I primi passi per insegnare l’inglese

Quando si vuole insegnare l’inglese in una scuola inglese Roma ad una persona che non lo conosce affatto, è essenziale partire dalle basi: dunque, iniziare dai numeri e dall’alfabeto oltre che dai termini degli oggetti o delle cose con cui più comunemente si viene a contatto nella vita quotidiana.

Poi, dato che l’inglese ha una pronuncia differente dall’italiano, bisogna puntare sulla pronuncia, quindi sui vari simboli fonetici che si possono incontrare quando si comunica in inglese.

Come insegnare l'inglese

Ovviamente, quando si insegna una lingua complessa come l’inglese, l’insegnamento deve essere graduale, perché dipenderà anche dai ritmi di apprendimento della persona o delle persone che si hanno di fronte.

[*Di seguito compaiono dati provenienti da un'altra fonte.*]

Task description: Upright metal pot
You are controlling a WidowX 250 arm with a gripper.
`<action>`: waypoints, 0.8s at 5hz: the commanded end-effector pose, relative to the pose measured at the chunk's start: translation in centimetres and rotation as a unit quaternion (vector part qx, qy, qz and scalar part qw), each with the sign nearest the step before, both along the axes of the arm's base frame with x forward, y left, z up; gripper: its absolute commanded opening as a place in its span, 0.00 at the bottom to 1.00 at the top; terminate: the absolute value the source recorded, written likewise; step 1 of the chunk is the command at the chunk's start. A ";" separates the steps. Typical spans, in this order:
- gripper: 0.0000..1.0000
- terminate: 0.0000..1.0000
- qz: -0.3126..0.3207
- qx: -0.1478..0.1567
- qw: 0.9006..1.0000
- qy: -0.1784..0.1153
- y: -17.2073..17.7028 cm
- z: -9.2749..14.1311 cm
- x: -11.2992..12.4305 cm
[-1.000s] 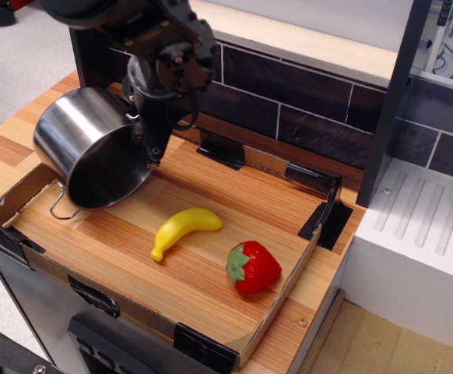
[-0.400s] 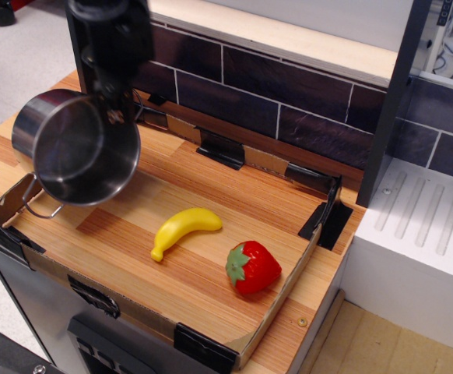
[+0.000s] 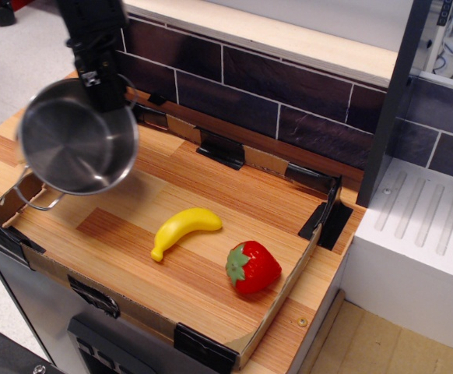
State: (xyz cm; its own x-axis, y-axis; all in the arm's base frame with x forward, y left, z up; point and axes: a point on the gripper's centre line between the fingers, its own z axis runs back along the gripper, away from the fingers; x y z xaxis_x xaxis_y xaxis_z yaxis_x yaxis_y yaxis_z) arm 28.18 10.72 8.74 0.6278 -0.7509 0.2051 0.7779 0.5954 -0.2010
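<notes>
The metal pot is shiny steel and hangs above the left end of the wooden tray, its open mouth tilted up toward the camera. One wire loop handle hangs at its lower left rim. My gripper is black, comes down from the top left, and is shut on the pot's far rim. Its fingertips are partly hidden by the rim.
A yellow toy banana and a red toy strawberry lie on the wooden board inside a low cardboard wall. A dark tiled wall runs behind. A white ribbed drainer stands at the right.
The pot has turned from lying on its side with the mouth facing right and down to mouth facing upward. The arm has swung left and risen, lifting the pot.
</notes>
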 end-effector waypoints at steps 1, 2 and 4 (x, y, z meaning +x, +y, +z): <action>0.00 0.00 -0.052 -0.072 0.996 -0.023 -3.0 1.4 0.0; 0.00 0.00 -0.058 -0.125 0.990 0.000 -5.2 1.3 -0.4; 0.00 0.00 -0.038 -0.105 0.994 -0.004 -4.3 -0.8 -0.3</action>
State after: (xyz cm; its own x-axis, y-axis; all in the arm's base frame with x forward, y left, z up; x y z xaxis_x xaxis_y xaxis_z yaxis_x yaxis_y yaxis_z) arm 27.56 5.98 7.16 0.5858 -0.7264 0.3596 0.8068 0.4805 -0.3438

La cosa fondamentale, dunque, oltre all’approccio teorico, è quello di praticare molto la lingua: ad esempio, si possono inscenare delle vere e proprie discussioni per inserire nelle frasi i termini imparati e creare costrutti grammaticalmente corretti. Prima si partirà da frasi più semplici e poco articolate per arrivare a quelle più complesse.

A supporto di queste attività pratiche possono esserci anche degli esercizi scritti come quelli di completamento di frasi con i termini o con i tempi verbali giusti nonché traduzioni dall’italiano all’inglese e viceversa.

Le strategie didattiche dei professori per insegnare l’inglese

I professori, per rendere più efficace l’insegnamento dell’inglese, possono decidere di utilizzare come strategia quella di parlare in inglese durante tutta la lezione e di invitare gli studenti a fare lo stesso.

Un altro consiglio che gli insegnanti possono dare ai propri alunni è quello di leggere, durante il tempo libero, romanzi (o altri tipi di letture) in lingua inglese e di sottolineare e ricercare i termini sconosciuti così da arricchire il proprio vocabolario.

Anche l’ascolto può essere affinato: ad esempio, guardando film, serie TV o video in lingua inglese, sforzandosi di capire quello che viene detto senza ricorrere ai sottotitoli.

Gli insegnanti potrebbero anche spronare gli studenti ad intraprendere delle vacanze studio: queste sono delle esperienze di crescita personale, culturale e sociale che consentono di imparare o potenziare la conoscenza della lingua inglese, facendo esperienza pratica della lingua oltre che la conoscenza di una cultura nuova che permette di arricchire il proprio bagaglio culturale.

Durante queste esperienze, ad esempio in un college, c’è la possibilità di stringere amicizie oltre che di conversare con persone che non parlano l’italiano.



Un altro tipo di vacanza studio è quello fatto in famiglie di persone madrelingua: anche questo stimola molto l’apprendimento dell’inglese sia parlato che ascoltato, perché si vive la propria quotidianità a casa di persone che non parlano l’italiano. Questo favorisce anche lo scambio culturale che arricchisce sempre la vita di ogni persona.

Tutte queste occasioni saranno preziose da inserire nel Curriculum Vitae, in quanto la conoscenza della lingua inglese è sempre più richiesta anche nel mondo del lavoro.